Measuring Wealth in Health Disparities Research: Practical Recommendations

Principal Investigator: Catherine Cubbin
Funded by: American Legacy Foundation

Wealth is a complex construct, referring not only to material resources, but also to potential access to different lifestyles, and a sense of security, power and control. In survey research, the standard method to measure wealth is by accumulated economic resources offset by accumulated debt, or “net worth.” Strong empirical and conceptual grounds exist for measuring wealth in health disparities studies (Braveman et al, 2005). A given level of income or education reflects dramatically different levels of wealth for people in different racial/ethnic groups. Thus, controlling for income and/or education in health disparities studies is not the same as controlling for wealth.

Failure to measure wealth, then, may under-estimate the contribution of SES/position (SES) to health, such as when studying the etiology of racial/ethnic disparities. Further, wealth may be more relevant for health than income because it can buffer against effects of temporary low income (e.g., due to unemployment, illness) and it reflects power and influence over others more so than does income. However, wealth measures are rarely included in health research, in part because questions on net worth are considered to be intrusive and burdensome (collecting acceptable measures involves a lengthy set of questions and advanced preparation by participants). A recent systematic review of studies that examined relationship between wealth and health found that wealth was significantly associated with health after adjusting for at least one other SES measure, but that more consistent associations between wealth and health were observed when using multiple, detailed questions rather than simple measures, e.g., home ownership (Pollack et al, 2007). In addition, racial/ethnic disparities generally decreased when wealth was included in models compared with models without wealth; however, few studies investigated how wealth was related to health within social groups, defined by race/ethnicity, SES, or gender. The study’s main recommendation called for validation of simpler approaches to measuring wealth that are feasible in health studies. Also of note is that no studies were identified that examined tobacco-related indicators.

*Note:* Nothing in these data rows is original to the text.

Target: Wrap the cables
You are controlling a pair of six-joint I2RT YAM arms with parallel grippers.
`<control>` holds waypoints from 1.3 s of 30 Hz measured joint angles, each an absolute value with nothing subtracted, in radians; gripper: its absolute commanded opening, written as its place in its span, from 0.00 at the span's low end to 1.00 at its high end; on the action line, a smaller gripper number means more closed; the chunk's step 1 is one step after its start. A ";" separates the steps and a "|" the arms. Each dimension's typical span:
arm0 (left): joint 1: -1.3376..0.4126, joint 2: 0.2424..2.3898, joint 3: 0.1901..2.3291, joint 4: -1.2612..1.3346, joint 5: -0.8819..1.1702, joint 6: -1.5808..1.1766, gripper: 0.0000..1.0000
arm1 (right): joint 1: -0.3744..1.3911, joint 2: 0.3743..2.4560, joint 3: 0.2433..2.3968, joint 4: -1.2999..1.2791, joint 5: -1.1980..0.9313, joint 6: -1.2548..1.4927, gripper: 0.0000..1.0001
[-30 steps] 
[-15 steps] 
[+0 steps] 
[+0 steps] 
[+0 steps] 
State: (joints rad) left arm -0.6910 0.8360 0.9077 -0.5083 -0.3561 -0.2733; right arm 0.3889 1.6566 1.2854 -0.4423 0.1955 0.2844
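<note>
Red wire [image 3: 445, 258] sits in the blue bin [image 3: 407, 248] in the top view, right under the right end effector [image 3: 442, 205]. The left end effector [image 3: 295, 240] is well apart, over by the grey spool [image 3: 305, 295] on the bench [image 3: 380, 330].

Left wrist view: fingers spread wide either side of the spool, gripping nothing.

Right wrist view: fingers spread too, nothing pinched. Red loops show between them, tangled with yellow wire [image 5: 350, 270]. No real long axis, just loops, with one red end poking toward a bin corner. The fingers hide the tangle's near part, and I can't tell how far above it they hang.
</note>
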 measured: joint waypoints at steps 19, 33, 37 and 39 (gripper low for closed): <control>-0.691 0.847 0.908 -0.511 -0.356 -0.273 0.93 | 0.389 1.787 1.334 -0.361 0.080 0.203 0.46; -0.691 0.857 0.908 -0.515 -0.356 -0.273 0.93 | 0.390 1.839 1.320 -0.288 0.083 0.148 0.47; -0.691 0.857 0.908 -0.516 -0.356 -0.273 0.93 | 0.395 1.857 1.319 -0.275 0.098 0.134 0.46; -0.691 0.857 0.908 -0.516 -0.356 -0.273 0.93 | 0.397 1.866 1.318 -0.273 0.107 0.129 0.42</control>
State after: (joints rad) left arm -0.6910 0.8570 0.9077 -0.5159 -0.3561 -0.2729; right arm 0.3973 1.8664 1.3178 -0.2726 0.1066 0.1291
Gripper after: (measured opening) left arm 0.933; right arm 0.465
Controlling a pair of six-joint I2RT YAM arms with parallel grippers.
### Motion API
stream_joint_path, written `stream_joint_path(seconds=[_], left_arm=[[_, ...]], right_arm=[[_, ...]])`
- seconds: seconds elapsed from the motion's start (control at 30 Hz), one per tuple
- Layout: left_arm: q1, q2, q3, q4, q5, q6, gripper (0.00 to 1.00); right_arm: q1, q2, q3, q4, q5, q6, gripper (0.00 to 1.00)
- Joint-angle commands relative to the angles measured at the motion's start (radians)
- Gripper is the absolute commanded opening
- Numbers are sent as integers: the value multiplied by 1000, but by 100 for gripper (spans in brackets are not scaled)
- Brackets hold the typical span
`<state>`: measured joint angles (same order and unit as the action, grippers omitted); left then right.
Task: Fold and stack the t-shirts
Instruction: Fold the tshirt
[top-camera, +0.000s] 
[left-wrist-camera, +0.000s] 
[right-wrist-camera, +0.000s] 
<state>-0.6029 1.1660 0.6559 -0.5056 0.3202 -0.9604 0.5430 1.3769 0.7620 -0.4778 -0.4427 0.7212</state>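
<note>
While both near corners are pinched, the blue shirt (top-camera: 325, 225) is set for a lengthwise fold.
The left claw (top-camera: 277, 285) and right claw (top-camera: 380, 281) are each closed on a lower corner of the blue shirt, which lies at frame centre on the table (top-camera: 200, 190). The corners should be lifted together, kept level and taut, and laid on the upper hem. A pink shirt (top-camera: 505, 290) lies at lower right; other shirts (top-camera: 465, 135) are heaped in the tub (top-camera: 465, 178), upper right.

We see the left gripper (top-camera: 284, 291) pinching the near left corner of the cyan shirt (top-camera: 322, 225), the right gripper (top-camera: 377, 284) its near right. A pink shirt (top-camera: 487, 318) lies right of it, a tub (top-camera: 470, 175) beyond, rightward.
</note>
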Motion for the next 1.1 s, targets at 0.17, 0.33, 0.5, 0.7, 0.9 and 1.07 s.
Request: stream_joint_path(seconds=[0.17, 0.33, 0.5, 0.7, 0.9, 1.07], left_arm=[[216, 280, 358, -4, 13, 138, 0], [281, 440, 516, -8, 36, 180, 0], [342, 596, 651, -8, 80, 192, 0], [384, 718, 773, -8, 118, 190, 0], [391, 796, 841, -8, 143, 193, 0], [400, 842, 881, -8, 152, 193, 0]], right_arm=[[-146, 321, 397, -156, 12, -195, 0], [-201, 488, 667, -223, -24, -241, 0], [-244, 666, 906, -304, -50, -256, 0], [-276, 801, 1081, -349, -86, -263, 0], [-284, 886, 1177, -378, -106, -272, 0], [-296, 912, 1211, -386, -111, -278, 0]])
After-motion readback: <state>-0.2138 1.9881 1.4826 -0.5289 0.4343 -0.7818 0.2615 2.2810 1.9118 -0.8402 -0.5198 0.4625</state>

Another important reason to measure wealth is to more fully evaluate the downstream consequences of health disparities. Research has shown that health problems can disrupt employment, diminish earnings, affect family relations – factors which in turn feedback to exacerbate health disparities. Very little research has examined how smoking and its disease consequences affect social and economic trajectories of well-being. Yet, it is plausible to expect that smoking potentially diminishes earnings and thereby wealth with substantial consequences for increasing the risk of stress-related conditions, managing health care needs, and so on. Assessment of wealth, therefore, is fundamentally important in the articulation of both the causes and consequences of health and health behaviors.

Validation of simpler approaches could involve developing entirely new measures, and/or evaluating measures that currently exist. We have opted for the latter approach, given that population-based datasets are available with both wealth and health measures, including tobacco-related ones, and sample sizes that allow investigation of subgroup analyses (e.g., by racial/ethnic and SES group). Although we agree that
developing new measures is a sound alternative approach and should be pursued, we are confident that useful, more rapid recommendations will result from assessing existing data sources.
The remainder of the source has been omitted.